— WORK REQUEST —
Copy each line of the entries beneath that contains the word "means".

======== SUPPLIED INFORMATION ========

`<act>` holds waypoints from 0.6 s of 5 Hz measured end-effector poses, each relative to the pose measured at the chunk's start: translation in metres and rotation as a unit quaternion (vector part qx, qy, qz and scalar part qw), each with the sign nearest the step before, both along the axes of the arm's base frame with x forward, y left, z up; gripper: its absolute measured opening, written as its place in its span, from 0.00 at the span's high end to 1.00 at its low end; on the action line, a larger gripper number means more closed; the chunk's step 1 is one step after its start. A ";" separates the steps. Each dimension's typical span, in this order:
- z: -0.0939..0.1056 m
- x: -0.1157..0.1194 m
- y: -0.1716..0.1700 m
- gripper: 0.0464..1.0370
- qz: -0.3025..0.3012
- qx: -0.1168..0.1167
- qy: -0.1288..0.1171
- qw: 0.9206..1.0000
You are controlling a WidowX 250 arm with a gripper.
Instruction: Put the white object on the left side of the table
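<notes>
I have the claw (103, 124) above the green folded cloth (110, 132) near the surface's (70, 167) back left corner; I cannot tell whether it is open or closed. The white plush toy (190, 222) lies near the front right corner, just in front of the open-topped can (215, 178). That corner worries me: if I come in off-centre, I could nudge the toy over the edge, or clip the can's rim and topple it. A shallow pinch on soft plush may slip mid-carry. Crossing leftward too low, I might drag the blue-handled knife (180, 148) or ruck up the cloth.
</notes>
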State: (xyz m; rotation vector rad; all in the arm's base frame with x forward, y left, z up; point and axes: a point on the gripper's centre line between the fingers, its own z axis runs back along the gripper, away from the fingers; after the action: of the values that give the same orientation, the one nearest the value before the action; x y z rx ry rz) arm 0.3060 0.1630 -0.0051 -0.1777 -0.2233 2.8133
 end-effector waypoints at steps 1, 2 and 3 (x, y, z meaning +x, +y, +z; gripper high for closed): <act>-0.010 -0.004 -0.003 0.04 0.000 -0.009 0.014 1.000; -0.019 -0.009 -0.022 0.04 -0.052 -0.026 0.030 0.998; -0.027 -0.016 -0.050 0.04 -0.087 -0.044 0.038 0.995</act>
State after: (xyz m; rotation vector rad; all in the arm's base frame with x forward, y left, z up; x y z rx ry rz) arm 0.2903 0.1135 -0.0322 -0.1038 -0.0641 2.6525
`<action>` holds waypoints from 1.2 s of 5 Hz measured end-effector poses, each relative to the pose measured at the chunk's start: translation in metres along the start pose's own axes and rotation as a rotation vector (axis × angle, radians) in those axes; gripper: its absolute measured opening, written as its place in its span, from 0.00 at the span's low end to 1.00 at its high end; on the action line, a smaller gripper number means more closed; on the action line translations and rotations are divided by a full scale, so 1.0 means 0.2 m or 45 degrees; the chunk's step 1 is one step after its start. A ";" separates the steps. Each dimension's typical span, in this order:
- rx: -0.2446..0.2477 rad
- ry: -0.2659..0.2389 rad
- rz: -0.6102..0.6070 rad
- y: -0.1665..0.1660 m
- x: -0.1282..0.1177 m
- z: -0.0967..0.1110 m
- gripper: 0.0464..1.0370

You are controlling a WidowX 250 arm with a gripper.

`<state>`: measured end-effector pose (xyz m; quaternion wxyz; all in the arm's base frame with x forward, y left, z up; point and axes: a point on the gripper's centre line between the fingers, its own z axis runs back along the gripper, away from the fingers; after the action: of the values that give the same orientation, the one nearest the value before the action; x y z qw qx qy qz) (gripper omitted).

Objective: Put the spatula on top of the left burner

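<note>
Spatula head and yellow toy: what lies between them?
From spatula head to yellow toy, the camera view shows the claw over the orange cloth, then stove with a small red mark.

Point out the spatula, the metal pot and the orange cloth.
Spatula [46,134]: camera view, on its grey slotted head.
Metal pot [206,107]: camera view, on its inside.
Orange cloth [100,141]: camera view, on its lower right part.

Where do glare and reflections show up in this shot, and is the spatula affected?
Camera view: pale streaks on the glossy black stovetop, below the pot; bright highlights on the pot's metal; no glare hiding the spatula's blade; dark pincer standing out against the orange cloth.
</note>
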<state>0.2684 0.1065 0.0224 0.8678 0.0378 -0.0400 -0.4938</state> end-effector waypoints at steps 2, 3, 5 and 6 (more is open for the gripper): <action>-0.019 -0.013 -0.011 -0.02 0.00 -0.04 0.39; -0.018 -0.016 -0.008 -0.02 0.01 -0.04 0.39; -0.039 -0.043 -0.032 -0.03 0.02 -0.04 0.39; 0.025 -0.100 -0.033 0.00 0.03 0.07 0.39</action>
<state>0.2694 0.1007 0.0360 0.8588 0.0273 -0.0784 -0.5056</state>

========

— WRITTEN SOLUTION —
`<act>` holds waypoints from 0.6 s of 5 Hz measured end-effector poses, each relative to the pose measured at the chunk's start: translation in metres and rotation as a unit quaternion (vector part qx, qy, qz and scalar part qw), each with the sign nearest the step before, both along the axes of the arm's base frame with x forward, y left, z up; gripper: its absolute measured opening, written as its place in its span, from 0.00 at the span's high end to 1.00 at its low end; on the action line, a larger gripper number means more closed; the chunk's step 1 is one step after its start. A ";" separates the steps. Each dimension's typical span, in this order:
`<action>` holds waypoints from 1.2 s of 5 Hz measured end-effector poses, each relative to the pose measured at the chunk's start: translation in metres along the start pose's own axes and rotation as a rotation vector (axis × angle, radians) in those axes; gripper: its absolute measured opening, written as its place in its span, from 0.00 at the span's low end to 1.00 at its high end; on the action line, a smaller gripper number means more closed; on the action line translations and rotations are divided by a full scale, so 1.0 means 0.2 m or 45 degrees; the chunk's step 1 is one step after its start. A ";" separates the steps. Each dimension's typical span, in this order:

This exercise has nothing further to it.